A better image of the pair, with the female’s dorsal side in view
It’s Good to see so many sharing beautiful images of Eastern Black Swallowtail Butterflies seen this April 2021 in Georgia. Not going to ask why there’s been a nice increase in this exquisite butterfly. More helpful would be a share of which hostplants nurture and attract them.
Parsley, rue and their closely related plants are their hostplants. These are the plants that they will lay their eggs on, and that feed and sustain their caterpillars. Others are said to be carrots, fennel, celery, caraway, dill. I read that they eat the leaves and some caterpillars eat the flowers.
What fun to bring such elegant visitors to your garden. What uplifting feelings knowing that you are supporting the existence of some of G-d’s most beautiful creations. Often, when you locate a better than average local nursery (Not the Big Box ones), you purchase, and arrive home to find . . . EGGS! already set on leaves of your purchase. I Love when that happens.
It’s good, this 2021, after That Extraordinary 2020, to learn that many are seeing Black Swallowtail Butterflies. I Love That.
Where’d I meet this scrumptious pair? At the Butterflies & Blooms Briar Patch Habitat I in Eatonton, Georgia.
She’s depositing eggs on this Milkweed leaf. Most of us know that the numbers of Monarch butterflies seen these last years is low, very low. Low enough to deeply concern many of us. Why?

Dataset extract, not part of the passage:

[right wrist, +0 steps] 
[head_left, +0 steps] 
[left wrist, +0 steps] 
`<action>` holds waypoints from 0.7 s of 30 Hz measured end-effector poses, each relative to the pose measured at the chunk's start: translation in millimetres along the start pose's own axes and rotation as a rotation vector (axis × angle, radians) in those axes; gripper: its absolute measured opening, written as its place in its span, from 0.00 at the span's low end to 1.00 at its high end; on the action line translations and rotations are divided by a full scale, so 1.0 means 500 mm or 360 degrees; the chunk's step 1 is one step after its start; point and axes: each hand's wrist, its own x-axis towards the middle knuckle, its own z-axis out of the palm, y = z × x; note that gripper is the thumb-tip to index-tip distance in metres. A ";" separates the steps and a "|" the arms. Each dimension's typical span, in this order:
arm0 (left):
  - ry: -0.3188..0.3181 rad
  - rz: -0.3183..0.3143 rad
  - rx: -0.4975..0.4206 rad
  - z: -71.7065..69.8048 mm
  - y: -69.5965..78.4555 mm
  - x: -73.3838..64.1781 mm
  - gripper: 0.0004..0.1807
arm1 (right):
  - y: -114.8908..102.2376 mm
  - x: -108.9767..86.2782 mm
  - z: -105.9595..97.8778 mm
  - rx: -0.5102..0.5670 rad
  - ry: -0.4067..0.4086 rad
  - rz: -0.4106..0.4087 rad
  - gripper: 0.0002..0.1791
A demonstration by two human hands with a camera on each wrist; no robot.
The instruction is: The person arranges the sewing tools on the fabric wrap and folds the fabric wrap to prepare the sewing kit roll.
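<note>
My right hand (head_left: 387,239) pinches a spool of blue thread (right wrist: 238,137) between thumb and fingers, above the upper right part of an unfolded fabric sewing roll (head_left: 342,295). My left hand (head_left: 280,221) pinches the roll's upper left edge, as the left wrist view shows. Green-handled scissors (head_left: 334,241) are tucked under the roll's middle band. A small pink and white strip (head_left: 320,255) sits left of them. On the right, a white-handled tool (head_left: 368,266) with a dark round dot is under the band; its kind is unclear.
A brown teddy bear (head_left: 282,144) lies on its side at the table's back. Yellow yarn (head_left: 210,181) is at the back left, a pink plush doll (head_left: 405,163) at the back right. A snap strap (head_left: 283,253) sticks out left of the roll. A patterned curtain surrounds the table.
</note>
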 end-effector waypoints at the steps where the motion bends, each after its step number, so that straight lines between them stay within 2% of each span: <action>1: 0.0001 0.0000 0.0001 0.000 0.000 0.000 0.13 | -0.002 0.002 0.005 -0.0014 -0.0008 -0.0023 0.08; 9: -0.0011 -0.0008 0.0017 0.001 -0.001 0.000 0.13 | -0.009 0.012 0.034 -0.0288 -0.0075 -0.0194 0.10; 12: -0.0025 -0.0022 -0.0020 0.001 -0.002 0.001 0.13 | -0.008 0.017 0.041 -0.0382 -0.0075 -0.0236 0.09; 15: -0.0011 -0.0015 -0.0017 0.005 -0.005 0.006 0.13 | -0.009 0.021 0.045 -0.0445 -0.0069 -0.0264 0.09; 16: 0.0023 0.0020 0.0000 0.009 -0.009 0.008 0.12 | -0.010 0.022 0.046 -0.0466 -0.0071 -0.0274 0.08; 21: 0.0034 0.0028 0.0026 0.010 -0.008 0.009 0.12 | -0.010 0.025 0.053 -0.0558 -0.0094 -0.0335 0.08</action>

Why have the numbers of Monarch butterflies collapsed? The conifer forests that they visit wintertime, in the mountains of central Mexico, continue to be logged by outlaw lumbermen. This has greatly reduced the wintering habitat for Monarchs. Additional loss of these fir trees will further decimate populations. Here in the U.S.A. loss of habitat has taken its toll, and the use of toxics for agriculture and home gardening/’bugs’ too jeopardizes Monarchs.
What do I think? There should be a national effort to save this American favorite. The U.S. government should do this, for nearly every American child learns of Monarchs in grade school, and most carry that knowledge and the accompanying fondness for Monarchs all the years of their lives.
What can You do to help? Plant Milkweed plants in your garden. Garden small or garden large, plant milkweed where you have sun and moist soil. Plant milkweed in pots where feasible. Your planted and your potted milkweed are hostplants that nourish Monarch caterpillars. Their life cycle, which you and ‘Miss McGillicudy’ probables studied back in Grade 3, is fascinating and calming and reassuring in these unique times.
Suggestion: Don’t purchase your milkweed in Big Box stores. Purchase them more carefully, at local native nurseries (nurseries that stock plants native to your state) or online, from nurseries offering natives. A little more effort . . . But alot more reward.
Me? I see a Monarch, and I’m in love. Honest.
When we select ‘3 or 4’ of our images to be printed and hung on our our Macon, Georgia walls, this one may well be among them. I remember that morning in the Butterflies & Blooms Briar Patch Habitat, as if it were yesterday.
I’d gotten there early, that Eatonton, Georgia morning, and I was near shocked to find this pair of Eastern Black Swallowtail Butterflies, coupled together on a smallish plant. Quick examination left no doubt, this was one of the most beautiful possible visions that one could possibly see.
My thinking, my own thinking at such times? That G-d’s creative crafting, as I crouch there, looking at it, far exceeds that of anything ever crafted by the world’s finest jewelry workshops! That’s what I thought then and there, that warm, sunny morning in Butterflies and Blooms in the Briar Patch Habitat
Sylbie shoots away, and the pair of Swallowtail Butterflies move to my upper arm.
Part of our cherished ‘Jeff’s Earring’ series of photo images, the coupled pair of Eastern Black Swallowtail Butterflies pause, he holding her and himself firmly to my right arm. Sylbie Yon is shooting photographic slides with my Canon Elan 7e film camera.
Moments later, they will have found their way up to my right ear, and, with G-d’s exquisite beauty adorning me, Frieda A”H (OBM”) gone, Georgia at my feet, and Sylbie with sure hand and eye, tears did well up, but, Brooklyn born, I foolishly refused to let them run.
Hope this makes sense on Valentine’s Day?
Butterflies & Blooms Briar Patch Habitat I, Eatonton, Georgia.
With February nearly half over, it’s understandable that we are waiting for them. Them? Well, waiting to again enjoy visits from such as this one, an Eastern Back Swallowtail butterfly. His vivid colors appeal and draw us closer to him.
Just the thought of celebrating such visits has us on the alert at our garden centers, native plant markets and even when we’re fortunate enough to be visiting the garden of an accomplished friend Parsley, rue and their parsley types will attract Eastern Black Swallowtails, entice them to lay their eggs on those houseplants. Their caterpillars? Gorgeous. Their own beauty? Find the words.
Butterflies & Blooms Briar Patch Habitat, Eatonton, Georgia, just 7 hours north of Pittsburgh, Pennsylvania.